WHAT TO DO:
Below is a block of entries; repeat exactly the lines starting at the line that contains "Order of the" and ending at the line that contains "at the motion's", both included.
** PROVIDED ENTRIES follows **
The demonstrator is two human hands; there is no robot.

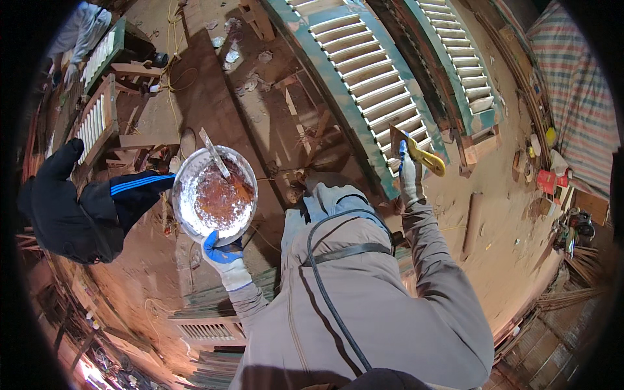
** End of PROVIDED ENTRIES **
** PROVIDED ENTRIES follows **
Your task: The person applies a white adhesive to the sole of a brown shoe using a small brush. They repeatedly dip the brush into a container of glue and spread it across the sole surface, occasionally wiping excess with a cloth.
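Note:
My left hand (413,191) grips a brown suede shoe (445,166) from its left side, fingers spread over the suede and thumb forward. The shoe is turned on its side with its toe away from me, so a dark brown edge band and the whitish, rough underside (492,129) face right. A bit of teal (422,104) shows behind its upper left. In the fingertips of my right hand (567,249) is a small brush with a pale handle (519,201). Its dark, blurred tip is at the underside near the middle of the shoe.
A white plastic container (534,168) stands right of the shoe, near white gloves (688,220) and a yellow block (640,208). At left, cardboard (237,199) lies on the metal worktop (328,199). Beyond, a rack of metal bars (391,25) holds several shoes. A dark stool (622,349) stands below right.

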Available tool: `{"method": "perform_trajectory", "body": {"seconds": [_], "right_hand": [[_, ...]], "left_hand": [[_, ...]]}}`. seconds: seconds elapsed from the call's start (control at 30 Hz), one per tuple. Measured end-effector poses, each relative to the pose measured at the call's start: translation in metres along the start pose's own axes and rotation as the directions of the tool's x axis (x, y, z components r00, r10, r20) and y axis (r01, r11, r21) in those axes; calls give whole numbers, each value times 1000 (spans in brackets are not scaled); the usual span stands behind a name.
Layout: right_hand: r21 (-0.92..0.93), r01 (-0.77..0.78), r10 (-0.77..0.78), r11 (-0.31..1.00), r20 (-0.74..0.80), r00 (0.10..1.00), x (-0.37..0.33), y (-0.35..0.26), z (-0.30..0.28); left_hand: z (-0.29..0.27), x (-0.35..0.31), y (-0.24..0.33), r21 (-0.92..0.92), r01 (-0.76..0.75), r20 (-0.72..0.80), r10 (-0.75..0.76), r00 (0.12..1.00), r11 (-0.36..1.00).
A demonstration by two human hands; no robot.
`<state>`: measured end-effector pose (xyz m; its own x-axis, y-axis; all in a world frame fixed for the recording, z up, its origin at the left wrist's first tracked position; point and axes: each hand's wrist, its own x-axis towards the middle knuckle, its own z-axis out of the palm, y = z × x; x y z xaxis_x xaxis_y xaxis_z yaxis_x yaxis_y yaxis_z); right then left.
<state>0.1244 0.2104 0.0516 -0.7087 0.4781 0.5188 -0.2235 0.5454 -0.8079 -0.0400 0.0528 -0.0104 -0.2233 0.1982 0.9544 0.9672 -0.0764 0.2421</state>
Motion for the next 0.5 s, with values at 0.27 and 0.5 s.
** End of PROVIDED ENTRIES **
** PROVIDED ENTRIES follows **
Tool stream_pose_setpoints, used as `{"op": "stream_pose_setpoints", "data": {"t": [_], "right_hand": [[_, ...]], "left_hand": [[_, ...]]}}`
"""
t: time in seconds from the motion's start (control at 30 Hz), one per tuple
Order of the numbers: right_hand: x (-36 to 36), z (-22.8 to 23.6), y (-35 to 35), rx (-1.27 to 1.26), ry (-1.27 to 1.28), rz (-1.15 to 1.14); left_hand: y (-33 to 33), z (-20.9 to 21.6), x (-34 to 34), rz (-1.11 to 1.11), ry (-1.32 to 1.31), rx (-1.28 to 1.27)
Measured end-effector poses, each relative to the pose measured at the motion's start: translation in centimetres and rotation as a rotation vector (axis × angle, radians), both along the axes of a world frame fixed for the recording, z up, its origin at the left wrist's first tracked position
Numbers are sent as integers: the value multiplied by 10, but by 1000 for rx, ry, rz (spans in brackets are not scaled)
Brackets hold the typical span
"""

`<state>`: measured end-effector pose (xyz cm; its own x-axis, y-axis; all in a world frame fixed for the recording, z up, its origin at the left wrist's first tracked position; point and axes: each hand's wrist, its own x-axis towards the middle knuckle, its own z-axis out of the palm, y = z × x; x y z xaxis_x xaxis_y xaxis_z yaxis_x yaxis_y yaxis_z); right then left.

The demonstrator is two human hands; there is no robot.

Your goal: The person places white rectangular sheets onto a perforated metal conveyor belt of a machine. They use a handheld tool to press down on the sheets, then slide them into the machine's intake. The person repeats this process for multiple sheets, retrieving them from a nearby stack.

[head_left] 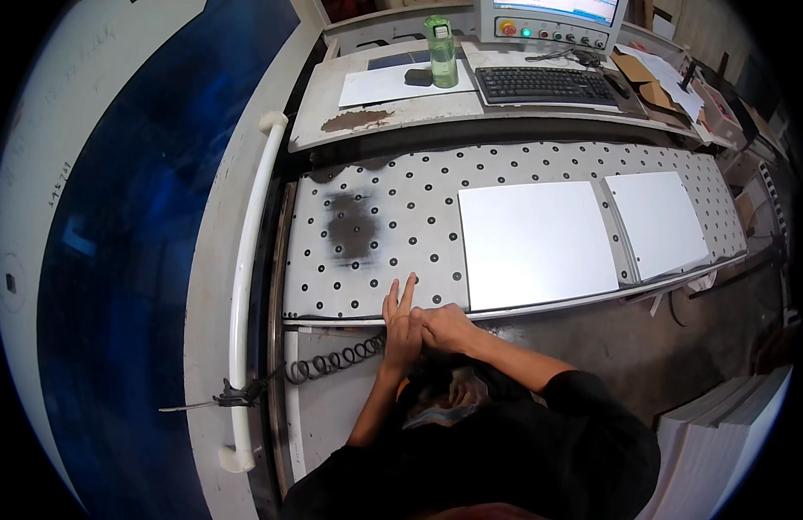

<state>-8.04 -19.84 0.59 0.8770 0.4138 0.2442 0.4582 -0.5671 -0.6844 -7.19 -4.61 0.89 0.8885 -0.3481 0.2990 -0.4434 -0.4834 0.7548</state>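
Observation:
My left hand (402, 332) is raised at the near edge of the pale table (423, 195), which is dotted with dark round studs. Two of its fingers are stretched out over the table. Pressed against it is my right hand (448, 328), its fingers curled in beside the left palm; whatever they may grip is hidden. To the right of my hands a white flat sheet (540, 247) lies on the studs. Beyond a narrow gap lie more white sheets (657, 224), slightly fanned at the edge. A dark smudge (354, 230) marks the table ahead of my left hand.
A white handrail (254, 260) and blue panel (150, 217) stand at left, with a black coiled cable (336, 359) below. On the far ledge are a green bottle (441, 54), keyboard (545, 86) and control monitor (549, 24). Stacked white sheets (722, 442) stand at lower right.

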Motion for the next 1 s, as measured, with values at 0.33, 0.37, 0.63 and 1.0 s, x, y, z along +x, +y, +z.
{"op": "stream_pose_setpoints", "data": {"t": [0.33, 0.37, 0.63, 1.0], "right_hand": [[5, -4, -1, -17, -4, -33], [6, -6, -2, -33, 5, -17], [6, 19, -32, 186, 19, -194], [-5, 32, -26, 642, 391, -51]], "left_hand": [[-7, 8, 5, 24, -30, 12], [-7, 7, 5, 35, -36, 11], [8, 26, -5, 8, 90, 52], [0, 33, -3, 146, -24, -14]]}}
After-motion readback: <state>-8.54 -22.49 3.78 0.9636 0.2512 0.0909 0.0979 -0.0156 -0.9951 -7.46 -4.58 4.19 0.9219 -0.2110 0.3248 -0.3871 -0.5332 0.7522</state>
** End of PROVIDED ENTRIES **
RESULT FOR THIS TASK:
Order of the numbers: right_hand: x (-36 to 36), z (-22.8 to 23.6), y (-35 to 35), rx (-1.27 to 1.26), ry (-1.27 to 1.28), rz (-1.15 to 1.14); left_hand: y (-33 to 33), z (-20.9 to 21.6), x (-34 to 34), rz (-1.11 to 1.11), ry (-1.32 to 1.31), rx (-1.28 to 1.27)
Measured end-effector poses, each relative to the pose measured at the motion's start: translation in centimetres and rotation as a rotation vector (axis × angle, radians), both along the axes of a world frame fixed for the recording, z up, its origin at the left wrist's first tracked position

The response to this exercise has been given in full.